MLA for Vancouver-Burrard
- In office 1952–1966

Personal details
- Born: September 15, 1905 Winnipeg, Manitoba
- Died: April 23, 1973 (aged 67) Victoria, British Columbia
- Party: Social Credit Party of British Columbia

= Eric Martin (politician) =

Canadian politician

Eric Charles Fitzgerald Martin (September 15, 1905 - April 23, 1973) was an accountant, stock broker and political figure in British Columbia. He represented Vancouver-Burrard in the Legislative Assembly of British Columbia from 1952 to 1966 as a Social Credit member.

He was born in Winnipeg, Manitoba, the son of John Fitzgerald Martin and Margaret Edith Goodday, and was educated in London, England and Victoria, British Columbia. In 1941, Martin married Margaret Boyd. He served as a sergeant-instructor in the Canadian Army during World War II.

In 1945, Martin was an unsuccessful candidate in the federal riding of Vancouver Centre.

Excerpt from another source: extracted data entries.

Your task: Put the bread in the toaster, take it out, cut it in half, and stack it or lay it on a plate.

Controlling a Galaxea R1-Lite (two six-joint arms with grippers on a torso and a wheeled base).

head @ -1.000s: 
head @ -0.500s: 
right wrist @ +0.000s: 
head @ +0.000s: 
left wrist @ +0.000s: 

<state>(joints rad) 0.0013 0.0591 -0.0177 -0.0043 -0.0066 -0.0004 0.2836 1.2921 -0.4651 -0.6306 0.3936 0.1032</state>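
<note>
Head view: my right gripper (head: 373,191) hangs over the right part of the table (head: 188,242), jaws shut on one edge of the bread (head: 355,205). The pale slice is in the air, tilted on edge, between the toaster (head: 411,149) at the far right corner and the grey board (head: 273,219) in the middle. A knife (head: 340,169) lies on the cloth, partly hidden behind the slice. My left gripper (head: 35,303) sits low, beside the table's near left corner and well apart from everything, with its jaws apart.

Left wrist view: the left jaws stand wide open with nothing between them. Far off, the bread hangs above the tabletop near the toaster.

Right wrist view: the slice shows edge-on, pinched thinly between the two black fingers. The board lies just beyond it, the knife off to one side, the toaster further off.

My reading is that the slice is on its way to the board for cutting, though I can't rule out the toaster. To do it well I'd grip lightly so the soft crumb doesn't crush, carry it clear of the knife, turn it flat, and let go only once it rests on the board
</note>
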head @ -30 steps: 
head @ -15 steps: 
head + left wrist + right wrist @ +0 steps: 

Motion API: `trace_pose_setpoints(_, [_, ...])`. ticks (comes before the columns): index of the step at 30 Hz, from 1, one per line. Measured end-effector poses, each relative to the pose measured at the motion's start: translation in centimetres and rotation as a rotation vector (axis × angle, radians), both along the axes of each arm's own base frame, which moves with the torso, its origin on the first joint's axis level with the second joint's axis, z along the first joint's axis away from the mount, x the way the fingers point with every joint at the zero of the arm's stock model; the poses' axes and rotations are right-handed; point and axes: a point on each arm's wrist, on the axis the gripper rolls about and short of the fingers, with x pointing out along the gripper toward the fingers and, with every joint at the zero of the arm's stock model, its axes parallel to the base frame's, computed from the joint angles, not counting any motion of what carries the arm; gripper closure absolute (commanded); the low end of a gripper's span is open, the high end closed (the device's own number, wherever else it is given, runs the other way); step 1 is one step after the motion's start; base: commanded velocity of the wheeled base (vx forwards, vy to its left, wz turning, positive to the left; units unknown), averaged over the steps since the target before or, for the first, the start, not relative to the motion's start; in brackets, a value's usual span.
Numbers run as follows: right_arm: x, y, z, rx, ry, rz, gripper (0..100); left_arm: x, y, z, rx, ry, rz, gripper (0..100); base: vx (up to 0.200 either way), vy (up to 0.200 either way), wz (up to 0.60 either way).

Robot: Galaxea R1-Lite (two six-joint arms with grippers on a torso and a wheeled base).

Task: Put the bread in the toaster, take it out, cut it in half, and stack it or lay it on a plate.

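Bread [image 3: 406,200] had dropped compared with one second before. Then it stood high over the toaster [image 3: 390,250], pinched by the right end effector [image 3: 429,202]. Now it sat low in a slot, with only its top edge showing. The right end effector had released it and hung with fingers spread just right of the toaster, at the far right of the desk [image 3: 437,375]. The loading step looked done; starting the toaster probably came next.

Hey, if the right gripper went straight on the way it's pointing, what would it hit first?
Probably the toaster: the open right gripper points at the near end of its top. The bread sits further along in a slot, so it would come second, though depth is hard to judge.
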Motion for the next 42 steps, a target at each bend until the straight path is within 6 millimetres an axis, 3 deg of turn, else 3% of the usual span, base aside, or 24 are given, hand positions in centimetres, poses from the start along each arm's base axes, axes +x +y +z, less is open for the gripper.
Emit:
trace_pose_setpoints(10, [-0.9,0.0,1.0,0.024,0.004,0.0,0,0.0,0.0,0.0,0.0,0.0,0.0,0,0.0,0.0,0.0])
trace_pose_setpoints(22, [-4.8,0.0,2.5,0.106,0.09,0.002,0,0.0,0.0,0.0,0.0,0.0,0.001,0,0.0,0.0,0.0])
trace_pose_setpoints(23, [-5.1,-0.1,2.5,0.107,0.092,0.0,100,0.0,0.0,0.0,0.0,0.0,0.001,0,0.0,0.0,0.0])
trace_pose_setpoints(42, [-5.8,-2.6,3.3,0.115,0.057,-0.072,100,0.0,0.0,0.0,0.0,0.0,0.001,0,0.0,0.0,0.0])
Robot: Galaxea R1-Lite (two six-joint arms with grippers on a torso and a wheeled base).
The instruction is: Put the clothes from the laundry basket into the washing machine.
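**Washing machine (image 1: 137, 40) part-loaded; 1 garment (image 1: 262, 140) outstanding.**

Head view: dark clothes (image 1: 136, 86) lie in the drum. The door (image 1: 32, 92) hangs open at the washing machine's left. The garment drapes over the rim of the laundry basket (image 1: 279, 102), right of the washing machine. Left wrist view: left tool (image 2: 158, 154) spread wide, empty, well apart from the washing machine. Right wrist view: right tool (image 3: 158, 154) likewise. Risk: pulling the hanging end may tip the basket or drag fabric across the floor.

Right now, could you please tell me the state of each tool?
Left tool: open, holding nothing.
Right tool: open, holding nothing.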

He ran unsuccessfully for a seat in the provincial assembly in 1945 and 1949 before being elected in 1952 in Vancouver-Burrard. He was only in second place in the first count. But BC used Instant runoff voting in that election and no candidate had a majority of votes in the first Count, so votes were transferred to produce a majority winner. Martin won in the end after some votes cast initially for Liberal and Progressive Conservative candidates were transferred to him, giving him a majority of votes still in play on the final count.

Martin served in the provincial cabinet as Minister of Health and Welfare and as Minister of Health Services and Hospital Insurance.

He did not run for re-election in 1966.

He died in 1973.

The Eric Martin Pavilion, formerly the Eric Martin Institute, of the Royal Jubilee Hospital was named in his honour.